▶ The data:
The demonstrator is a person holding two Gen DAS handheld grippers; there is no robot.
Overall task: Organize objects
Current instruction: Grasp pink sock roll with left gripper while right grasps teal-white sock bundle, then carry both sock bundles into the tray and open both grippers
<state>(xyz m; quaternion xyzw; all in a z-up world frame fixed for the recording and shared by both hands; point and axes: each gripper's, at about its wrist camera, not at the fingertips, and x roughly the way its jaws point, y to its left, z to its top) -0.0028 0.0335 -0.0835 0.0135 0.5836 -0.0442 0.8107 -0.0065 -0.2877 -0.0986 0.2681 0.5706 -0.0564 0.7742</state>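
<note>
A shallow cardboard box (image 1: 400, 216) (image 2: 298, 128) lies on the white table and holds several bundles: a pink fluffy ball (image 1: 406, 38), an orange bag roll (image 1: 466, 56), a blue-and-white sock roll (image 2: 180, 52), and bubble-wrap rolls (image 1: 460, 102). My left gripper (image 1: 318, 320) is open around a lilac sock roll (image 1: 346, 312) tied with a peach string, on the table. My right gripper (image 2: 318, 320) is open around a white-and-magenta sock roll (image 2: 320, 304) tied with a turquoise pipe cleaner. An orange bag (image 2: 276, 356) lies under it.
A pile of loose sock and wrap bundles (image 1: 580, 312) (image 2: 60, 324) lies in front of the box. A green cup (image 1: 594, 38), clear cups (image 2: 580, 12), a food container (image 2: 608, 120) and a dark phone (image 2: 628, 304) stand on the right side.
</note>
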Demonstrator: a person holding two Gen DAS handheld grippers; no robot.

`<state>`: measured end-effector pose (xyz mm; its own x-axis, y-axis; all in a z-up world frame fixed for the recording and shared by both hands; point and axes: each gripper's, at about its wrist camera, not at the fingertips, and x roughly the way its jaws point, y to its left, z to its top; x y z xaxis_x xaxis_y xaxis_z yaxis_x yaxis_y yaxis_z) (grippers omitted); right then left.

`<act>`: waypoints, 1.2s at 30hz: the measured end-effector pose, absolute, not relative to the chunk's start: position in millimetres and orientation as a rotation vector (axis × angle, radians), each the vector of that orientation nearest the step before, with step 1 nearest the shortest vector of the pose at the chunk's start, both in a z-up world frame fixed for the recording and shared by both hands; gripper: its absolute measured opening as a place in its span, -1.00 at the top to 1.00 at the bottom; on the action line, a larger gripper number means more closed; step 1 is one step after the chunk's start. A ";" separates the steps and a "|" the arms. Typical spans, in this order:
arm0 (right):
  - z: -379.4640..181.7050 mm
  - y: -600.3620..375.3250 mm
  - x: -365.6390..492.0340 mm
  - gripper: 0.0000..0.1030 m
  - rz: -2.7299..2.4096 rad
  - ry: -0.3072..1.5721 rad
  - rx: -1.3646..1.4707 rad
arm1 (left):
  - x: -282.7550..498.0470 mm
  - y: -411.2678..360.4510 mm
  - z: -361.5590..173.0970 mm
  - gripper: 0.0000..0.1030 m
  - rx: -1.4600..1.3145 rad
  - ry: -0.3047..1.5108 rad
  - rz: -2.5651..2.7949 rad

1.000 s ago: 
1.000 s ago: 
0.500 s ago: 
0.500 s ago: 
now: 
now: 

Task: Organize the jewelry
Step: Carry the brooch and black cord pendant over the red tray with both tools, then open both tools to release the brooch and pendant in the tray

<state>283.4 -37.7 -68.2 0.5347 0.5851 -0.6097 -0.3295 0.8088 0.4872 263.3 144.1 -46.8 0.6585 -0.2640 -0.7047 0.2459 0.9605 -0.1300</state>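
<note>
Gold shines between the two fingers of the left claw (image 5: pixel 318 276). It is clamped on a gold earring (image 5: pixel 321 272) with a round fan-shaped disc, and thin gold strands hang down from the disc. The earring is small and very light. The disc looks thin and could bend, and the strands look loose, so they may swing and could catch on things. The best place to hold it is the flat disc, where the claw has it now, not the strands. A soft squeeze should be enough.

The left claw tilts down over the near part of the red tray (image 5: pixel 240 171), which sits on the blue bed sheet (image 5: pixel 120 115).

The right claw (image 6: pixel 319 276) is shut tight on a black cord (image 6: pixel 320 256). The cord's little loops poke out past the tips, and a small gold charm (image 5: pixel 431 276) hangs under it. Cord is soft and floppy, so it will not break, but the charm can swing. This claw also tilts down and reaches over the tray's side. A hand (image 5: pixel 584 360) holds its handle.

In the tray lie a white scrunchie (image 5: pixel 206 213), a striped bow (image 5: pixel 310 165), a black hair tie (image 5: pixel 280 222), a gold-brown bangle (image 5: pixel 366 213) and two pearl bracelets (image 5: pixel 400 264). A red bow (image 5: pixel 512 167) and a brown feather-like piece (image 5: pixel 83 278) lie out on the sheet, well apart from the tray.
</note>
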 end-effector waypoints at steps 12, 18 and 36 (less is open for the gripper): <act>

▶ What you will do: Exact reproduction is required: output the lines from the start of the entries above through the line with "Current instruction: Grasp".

▶ Solution:
The demonstrator is a person holding two Gen DAS handheld grippers; there is no robot.
Overall task: Organize objects
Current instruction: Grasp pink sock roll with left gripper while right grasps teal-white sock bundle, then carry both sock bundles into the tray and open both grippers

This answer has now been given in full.